◆ WHAT THIS TASK INVOLVES ◆
For the entries below, repeat exactly each line starting with the one that contains "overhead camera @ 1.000" and going on through the one that contains "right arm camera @", and no others.

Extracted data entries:

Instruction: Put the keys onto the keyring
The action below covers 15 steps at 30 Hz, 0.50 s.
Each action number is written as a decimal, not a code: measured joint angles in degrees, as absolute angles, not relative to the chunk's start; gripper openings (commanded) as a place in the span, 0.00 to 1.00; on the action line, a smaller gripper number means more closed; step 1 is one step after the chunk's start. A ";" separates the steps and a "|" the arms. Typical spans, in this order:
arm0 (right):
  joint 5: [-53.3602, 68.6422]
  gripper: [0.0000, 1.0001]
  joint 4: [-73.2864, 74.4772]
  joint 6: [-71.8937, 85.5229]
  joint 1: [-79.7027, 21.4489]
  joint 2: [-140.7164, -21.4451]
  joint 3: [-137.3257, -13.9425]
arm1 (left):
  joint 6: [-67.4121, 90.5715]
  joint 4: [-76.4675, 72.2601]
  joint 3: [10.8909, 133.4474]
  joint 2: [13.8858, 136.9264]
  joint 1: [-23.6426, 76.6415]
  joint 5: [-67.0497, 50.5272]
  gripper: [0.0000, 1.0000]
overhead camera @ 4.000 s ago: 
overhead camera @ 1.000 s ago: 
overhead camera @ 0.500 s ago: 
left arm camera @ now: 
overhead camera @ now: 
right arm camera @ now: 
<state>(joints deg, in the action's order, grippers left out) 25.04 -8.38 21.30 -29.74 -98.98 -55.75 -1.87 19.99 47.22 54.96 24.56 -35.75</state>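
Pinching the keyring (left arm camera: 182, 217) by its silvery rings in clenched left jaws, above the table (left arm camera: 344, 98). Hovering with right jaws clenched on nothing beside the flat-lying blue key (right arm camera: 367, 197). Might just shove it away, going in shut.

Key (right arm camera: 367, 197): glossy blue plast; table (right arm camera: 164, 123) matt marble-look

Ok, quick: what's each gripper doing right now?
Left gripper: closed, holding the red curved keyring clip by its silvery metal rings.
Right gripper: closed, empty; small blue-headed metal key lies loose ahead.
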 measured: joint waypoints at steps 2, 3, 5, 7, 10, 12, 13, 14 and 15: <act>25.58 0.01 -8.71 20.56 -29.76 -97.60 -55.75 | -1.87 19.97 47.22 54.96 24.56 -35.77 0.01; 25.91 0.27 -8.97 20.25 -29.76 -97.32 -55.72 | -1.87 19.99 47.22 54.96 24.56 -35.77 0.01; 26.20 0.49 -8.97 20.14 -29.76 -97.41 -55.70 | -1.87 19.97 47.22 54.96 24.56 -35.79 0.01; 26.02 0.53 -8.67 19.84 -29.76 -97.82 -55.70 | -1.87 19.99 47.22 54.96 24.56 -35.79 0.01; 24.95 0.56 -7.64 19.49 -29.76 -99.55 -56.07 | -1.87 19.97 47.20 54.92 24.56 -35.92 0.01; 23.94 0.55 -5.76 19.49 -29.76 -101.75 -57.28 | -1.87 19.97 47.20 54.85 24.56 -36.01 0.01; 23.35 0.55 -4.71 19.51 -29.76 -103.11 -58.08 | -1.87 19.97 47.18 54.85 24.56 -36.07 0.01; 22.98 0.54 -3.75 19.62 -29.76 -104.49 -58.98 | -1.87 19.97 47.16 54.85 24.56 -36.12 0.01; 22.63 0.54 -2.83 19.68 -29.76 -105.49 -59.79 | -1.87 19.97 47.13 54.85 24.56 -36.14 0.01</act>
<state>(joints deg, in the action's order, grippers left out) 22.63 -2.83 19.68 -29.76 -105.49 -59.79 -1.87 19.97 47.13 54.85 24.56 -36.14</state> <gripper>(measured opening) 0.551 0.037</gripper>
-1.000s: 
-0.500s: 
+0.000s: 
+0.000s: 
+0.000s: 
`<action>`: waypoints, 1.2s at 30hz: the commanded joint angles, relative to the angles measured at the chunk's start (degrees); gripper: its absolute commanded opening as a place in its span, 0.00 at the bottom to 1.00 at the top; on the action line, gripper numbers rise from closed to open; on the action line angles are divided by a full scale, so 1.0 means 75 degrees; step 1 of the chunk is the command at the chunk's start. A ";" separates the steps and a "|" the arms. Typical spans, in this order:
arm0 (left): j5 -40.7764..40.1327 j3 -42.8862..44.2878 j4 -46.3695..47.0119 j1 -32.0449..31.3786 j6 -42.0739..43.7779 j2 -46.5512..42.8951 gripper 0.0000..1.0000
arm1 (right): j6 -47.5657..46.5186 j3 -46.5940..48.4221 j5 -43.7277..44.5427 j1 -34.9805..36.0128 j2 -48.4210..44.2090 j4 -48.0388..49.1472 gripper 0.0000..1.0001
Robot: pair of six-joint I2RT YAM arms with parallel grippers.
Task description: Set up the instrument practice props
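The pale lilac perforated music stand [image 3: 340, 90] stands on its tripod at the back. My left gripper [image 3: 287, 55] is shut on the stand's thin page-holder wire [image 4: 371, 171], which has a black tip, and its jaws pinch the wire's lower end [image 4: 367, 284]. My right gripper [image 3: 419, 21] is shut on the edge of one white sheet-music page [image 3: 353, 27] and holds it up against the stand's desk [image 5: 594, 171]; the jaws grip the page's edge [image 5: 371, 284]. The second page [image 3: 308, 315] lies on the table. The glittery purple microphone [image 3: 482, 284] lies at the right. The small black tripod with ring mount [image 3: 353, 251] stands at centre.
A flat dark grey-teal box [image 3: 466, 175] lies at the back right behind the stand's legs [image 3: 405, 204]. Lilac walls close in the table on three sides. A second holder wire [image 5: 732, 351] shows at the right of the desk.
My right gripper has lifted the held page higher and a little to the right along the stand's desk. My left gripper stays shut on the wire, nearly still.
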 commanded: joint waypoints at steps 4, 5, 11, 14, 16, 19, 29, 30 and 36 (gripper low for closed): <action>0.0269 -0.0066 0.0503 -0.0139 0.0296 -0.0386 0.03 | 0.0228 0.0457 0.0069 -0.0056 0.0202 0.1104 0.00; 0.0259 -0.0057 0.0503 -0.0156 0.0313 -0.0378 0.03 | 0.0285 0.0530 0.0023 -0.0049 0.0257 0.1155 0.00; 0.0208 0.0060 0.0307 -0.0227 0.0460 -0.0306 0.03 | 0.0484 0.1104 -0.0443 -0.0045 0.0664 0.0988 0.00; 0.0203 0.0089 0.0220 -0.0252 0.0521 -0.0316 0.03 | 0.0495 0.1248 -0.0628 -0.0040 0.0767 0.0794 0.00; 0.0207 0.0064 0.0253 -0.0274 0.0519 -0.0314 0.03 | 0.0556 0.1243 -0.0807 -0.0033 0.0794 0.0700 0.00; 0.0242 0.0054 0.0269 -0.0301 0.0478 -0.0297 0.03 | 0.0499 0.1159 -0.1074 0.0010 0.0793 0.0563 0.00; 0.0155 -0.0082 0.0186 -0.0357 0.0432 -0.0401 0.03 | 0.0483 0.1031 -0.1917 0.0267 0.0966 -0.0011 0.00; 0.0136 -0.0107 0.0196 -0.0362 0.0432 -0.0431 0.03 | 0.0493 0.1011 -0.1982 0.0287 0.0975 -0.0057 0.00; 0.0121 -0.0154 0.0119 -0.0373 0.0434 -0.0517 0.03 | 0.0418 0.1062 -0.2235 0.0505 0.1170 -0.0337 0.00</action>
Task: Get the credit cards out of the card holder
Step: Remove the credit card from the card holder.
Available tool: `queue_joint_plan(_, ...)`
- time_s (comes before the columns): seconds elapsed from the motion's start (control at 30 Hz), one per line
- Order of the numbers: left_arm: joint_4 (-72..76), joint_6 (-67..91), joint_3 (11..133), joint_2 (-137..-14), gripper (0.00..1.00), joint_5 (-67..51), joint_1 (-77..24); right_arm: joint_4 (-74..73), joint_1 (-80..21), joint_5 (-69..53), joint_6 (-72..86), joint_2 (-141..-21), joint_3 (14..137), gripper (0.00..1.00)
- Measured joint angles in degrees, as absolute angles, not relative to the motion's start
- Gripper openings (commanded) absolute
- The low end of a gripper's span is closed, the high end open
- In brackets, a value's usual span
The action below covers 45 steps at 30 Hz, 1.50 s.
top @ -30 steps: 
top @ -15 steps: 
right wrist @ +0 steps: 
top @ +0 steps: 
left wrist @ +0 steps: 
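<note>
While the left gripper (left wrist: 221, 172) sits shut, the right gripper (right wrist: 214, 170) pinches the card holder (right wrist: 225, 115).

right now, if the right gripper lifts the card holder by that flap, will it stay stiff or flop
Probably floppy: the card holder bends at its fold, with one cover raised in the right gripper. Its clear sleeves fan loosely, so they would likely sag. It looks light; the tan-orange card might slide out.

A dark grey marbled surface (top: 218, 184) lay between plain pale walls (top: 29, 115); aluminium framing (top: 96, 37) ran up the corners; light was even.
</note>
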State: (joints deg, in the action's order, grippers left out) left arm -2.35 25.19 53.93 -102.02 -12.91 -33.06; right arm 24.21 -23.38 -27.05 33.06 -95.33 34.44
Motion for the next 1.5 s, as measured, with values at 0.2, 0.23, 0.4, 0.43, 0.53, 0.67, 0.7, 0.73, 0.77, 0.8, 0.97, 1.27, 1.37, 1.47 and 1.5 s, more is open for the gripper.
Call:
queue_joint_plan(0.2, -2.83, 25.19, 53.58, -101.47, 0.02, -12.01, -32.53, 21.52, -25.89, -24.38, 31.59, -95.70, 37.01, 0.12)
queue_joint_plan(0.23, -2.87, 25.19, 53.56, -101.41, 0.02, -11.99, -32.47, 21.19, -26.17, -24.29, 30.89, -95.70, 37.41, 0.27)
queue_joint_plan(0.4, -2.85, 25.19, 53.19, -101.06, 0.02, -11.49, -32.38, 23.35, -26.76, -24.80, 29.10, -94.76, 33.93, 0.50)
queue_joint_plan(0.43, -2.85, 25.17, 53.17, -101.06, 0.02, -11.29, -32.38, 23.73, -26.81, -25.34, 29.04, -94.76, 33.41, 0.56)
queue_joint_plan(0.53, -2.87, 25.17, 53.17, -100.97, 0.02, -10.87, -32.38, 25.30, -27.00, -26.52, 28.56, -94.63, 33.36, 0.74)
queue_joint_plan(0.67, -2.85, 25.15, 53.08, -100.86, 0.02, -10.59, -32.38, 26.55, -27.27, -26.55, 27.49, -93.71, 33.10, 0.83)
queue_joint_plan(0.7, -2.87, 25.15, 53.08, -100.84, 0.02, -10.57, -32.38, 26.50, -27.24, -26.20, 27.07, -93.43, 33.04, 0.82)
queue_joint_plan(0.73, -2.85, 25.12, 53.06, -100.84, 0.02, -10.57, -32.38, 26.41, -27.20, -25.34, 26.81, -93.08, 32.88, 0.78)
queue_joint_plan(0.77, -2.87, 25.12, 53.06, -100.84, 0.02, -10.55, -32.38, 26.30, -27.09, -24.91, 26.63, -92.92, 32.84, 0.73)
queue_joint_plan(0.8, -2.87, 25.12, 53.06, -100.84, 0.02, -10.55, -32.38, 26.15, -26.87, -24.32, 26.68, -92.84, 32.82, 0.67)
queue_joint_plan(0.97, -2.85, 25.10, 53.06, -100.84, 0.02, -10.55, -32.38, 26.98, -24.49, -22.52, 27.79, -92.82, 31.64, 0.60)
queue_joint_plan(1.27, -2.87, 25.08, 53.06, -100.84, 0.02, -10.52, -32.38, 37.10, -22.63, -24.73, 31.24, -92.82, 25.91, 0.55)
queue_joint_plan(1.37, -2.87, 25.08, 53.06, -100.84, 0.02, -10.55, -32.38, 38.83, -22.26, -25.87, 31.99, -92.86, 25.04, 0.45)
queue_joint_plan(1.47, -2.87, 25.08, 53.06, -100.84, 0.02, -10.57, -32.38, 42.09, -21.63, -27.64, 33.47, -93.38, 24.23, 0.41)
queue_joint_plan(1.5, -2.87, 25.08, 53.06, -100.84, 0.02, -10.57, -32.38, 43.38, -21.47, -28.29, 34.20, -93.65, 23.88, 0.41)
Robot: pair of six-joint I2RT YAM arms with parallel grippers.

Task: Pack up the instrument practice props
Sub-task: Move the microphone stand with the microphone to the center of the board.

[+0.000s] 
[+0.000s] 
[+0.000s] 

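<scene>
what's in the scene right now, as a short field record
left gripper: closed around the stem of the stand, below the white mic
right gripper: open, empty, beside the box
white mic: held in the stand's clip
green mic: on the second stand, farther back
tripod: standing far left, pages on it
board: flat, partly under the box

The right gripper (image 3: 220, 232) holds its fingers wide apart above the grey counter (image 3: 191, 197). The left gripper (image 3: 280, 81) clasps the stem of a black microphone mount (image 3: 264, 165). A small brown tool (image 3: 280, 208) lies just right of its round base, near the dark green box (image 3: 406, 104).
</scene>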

◆ RESPONSE AREA ◆
overhead camera @ 1.000 s ago: 
overhead camera @ 0.500 s ago: 
left arm camera @ now: 
overhead camera @ now: 
right arm camera @ now: 

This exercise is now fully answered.